Dżekuś początkowo trochę chorował, miał oklapnięte uszy i spał tylko zwinięty w rogalik. Teraz jego uszy są zawsze "na baczność" -nawet jak śpi, a śpi w najróżniejszych i najśmieszniejszych pozycjach.
Psiak czeka na nas grzecznie w domu, gdy jesteśmy w pracy i kompletnie nie interesują go ani buty ani meble. Ma swoje zabawki, kości i wołowe uszy, które z uporem gryzie, ale nasze "ludzkie" przedmioty go nie interesują.
Z niecierpliwością czeka na weekendy podczas, których zabieramy go na wycieczki do lasu. Uwielbia biegać i aportować! Jedynie nie bardzo chce oddać patyk lub piłkę- woli zatrzymać dla siebie.Podróżowanie samochodem też nie sprawia mu problemów- śpi w najlepsze! Wieczorami biega ze swoimi psimi kumplami, z którymi tworzy niezłe stadko! Uwielbia się przed nimi popisywać, a że lubi najbardziej duże psy to często je zaczepia i czeka aż go "pogonią", bo wie, że i tak żaden go nie dogoni!
Później śpi zmęczony łapami do góry i nieraz poszczekuje przez sen- pewnie dalej śni o gonitwach :) Piesek został w marcu wykastrowany i teraz widzimy tego efekty. Zrobił się znacznie spokojniejszy i trochę mniej rządzi na smyczy. Przeszliśmy też kilka zajęć z tresury- na których nauczył się pięknie siadać, warować, czekać a ostatnio nawet turlać. Oczywiście wszystko w oczekiwaniu na smaczną nagrodę.
Uwielbia jogurt, kefir, biały ser i gotowane jedzenie.
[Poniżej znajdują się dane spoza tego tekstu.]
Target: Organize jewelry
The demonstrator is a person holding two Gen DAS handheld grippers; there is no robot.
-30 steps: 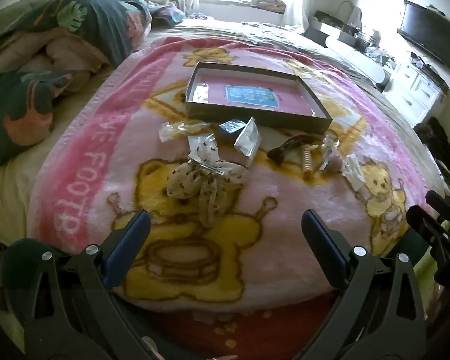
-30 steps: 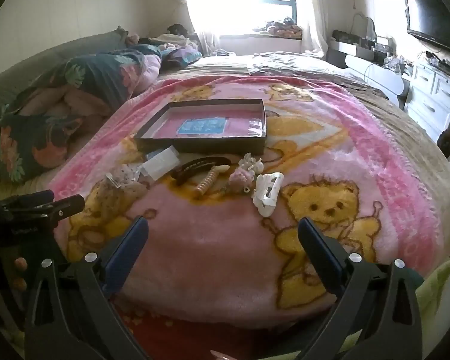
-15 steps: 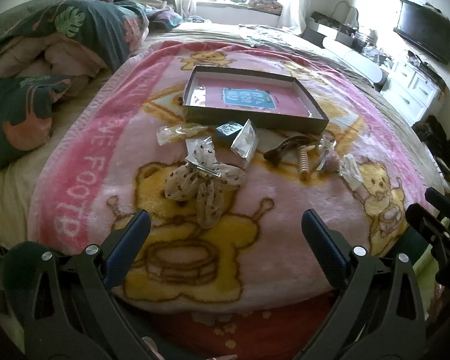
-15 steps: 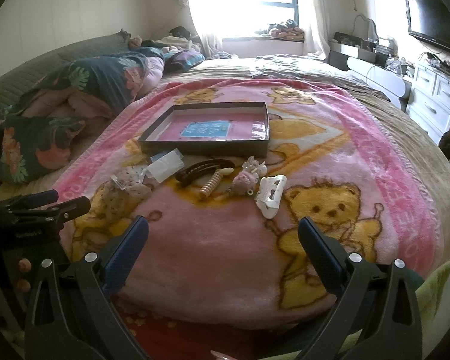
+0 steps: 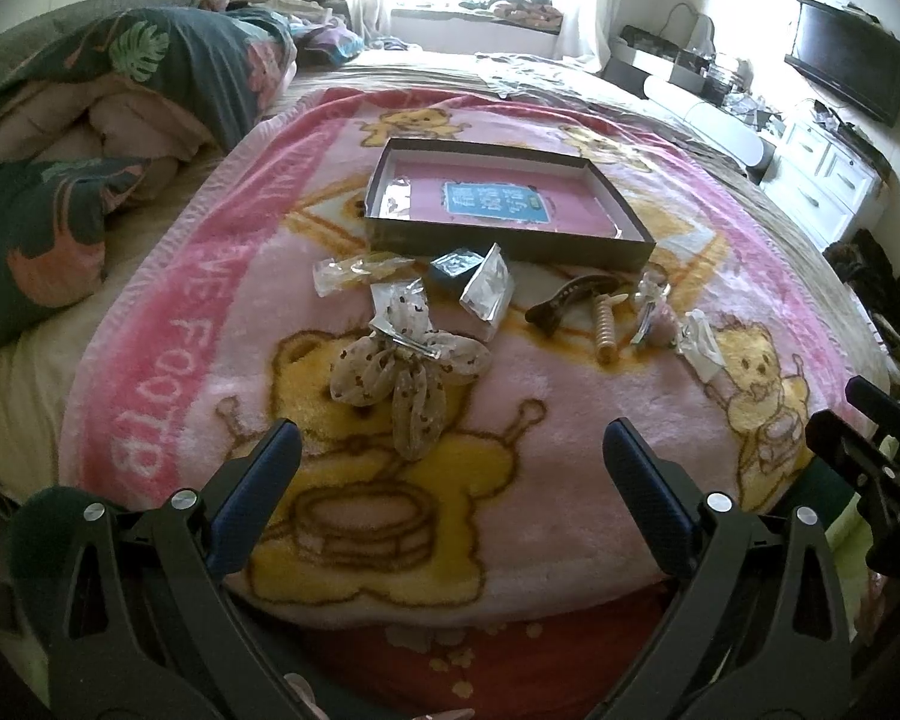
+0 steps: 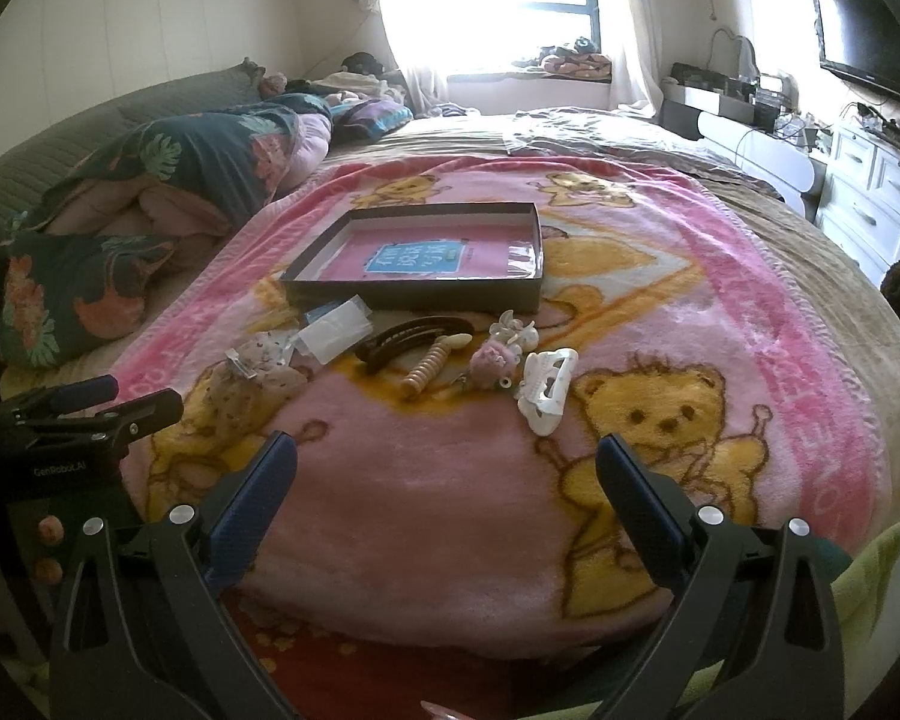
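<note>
While both tools hover short of the clutter, the left gripper [image 5: 450,468] and the right gripper [image 6: 447,468] each stand spread wide with nothing between their fingers, so every piece lies loose on the pink bear blanket [image 6: 462,516], just in front of the shallow dark box [image 6: 426,258]. The plush pile is the likely trouble: a fingertip pressed low could snag fibres or push a small piece deeper, and the thin plastic packets may slide away instead of lifting. Pieces also lie touching, so a grasp on the brown hair clip [image 6: 414,336] could drag the ribbed beige clip [image 6: 432,369] along. Counted: one box, one spotted fabric bow [image 5: 402,366], one white claw clip [image 6: 546,390], one pink fuzzy ornament [image 6: 495,360], about four clear packets, two grippers.
</note>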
Gdy wypiekam mu wątróbkowe ciasteczka to z cierpliwością waruje przy piekarniku. W domu jest psem idealnym a na spacerach potrafi czasem zrobić "aferę" na widok innego psa, ale robi postępy i cały czas nad tym pracujemy. Kochamy go mocno i on nas myślę,że też.Dał nam naprawdę dużo radości i miłości i coraz częściej odnoszę wrażenie, że to on wyprowadza nas na spacery a nie my jego. Za każdym razem nie możemy się doczekać powrotu z pracy do domu, ponieważ moment w którym otwieramy drzwi to najwspanialszy moment, gdy to małe, szalone szczęście skacze po nas, turla się, merda ogonem i cieszy całym sobą.